Chris Sanders is no stranger to the Best Animated Feature Oscar nomination. Every animated feature he has directed — “Lilo & Stitch,” “How to Train Your Dragon” and “The Croods” —has been nominated. But none, so far, have won. Some of this is understandable (“Lilo & Stitch” lost to Hayao Miyazaki’s undisputed masterpiece “Spirited Away”) but it still seems odd that one of the kings of modern animation is still empty-handed.
That could change with his latest marvel, “The Wild Robot.” Based on the beloved book by Peter Brown, “The Wild Robot” follows ROZZUM unit 7134 (voiced with delicacy and humor by Lupita Nyong’o), a high-tech service robot who washes ashore on a deserted island populated only by animals. That’s where she accidentally destroys the nest of a gosling (voice by Kit Connor), whom she later raises as her son. The film is another wild stylistic swing from DreamWorks Animation, pushing the expressiveness developed in movies like “The Bad Guys” and Oscar nominee “Puss in Boots: The Last Wish.” Sanders and his collaborators implemented a painterly style that gets more tactile as the movie goes along; Roz herself gets scratched up and worn down.

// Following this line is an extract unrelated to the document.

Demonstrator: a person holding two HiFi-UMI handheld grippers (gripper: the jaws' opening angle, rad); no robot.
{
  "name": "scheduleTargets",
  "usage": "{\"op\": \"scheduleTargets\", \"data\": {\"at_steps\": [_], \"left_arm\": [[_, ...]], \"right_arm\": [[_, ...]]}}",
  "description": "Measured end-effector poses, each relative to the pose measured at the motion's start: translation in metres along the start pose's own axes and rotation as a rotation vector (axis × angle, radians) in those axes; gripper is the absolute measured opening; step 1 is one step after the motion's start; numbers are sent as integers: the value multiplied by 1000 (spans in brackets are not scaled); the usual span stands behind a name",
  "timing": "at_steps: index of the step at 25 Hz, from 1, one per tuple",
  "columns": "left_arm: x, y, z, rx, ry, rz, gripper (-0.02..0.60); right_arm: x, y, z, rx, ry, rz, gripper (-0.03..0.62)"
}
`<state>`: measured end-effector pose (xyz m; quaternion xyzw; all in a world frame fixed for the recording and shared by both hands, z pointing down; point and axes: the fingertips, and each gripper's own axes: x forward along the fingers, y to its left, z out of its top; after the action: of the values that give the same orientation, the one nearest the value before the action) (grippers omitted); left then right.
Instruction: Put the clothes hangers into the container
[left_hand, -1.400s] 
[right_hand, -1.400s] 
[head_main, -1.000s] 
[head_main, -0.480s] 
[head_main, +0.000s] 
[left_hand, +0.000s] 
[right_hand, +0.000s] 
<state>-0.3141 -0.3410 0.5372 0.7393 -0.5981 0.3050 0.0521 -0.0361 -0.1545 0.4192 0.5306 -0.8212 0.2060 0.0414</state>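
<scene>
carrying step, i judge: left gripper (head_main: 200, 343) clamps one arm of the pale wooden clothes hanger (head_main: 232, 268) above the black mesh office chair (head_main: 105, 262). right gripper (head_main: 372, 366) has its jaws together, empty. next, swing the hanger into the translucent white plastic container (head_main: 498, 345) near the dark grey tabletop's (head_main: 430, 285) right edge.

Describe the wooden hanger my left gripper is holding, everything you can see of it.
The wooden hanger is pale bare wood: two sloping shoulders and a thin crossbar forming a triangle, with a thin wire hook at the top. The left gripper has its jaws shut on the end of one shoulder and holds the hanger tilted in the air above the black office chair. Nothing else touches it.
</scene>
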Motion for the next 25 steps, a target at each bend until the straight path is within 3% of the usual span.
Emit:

One sequence that captures everything that “The Wild Robot” is going for is set in a snowstorm. Roz’s adopted gosling Brightbill has already left, and the punishing weather is threatening all life on the island. Not only is it a huge technological accomplishment but it’s also a staggering emotional sequence, with the plainspoken brutality of the island on full display, all underlined by Kris Bowers’ sweeping score.
Sanders said that the sequence is one of “the biggest moments in the film”: Roz heads out with her fox sidekick Fink (Pedro Pascal), whose ability to smell helps them find trapped animals. “We have the largest-scale shots at the very beginning, where you start ultra-wide and you’re pushing in, and the snowstorm is at full speed, and the snowstorm gets worse, more intense as the sequence progresses until you get to the very end. It’s at night, and Roz is pushing her way through,” Sanders said.
The sequence was as art-directed and designed as everything else in “The Wild Robot.” The way that the snow is piled up and the direction of the wind is “all being choreographed,” said Sanders. The sequence is punctuated, too, with deceptively difficult time-lapse moments. “It’s not a straight sped-up bit because if it was, people wouldn’t see the animals very clearly,” Sanders said. “It’s a mix of Roz coming in at speed, momentarily hitting real time, and then going back into fast forward. The fire pit is running at a different rate of fast-forward, too.”
The snow sequence is also a great example of the heart and humor of “The Wild Robot”—told, like some of the more powerful passages of the movie, almost wordlessly. “Those are the moments that hand it to Kris Bowers and hand it to the animators,” Sanders said. “The more you talk about it, the less effective it’s going to be.”
The scene ends with a long take—one of two supersized “oners” in the movie—of all the animals gathered in the little cabin that Roz had made for herself, Brightbill and Fink. “That is something I’ve never done before,” said Sanders. “The amount of work that we poured into it was so incredibly worth it. And it took months.” It is also, as Sanders pointed out, very fun to watch. “You soak in everything that you want the audience to get in that big oner, and when you’re finished with it, everything after that is just gravy.”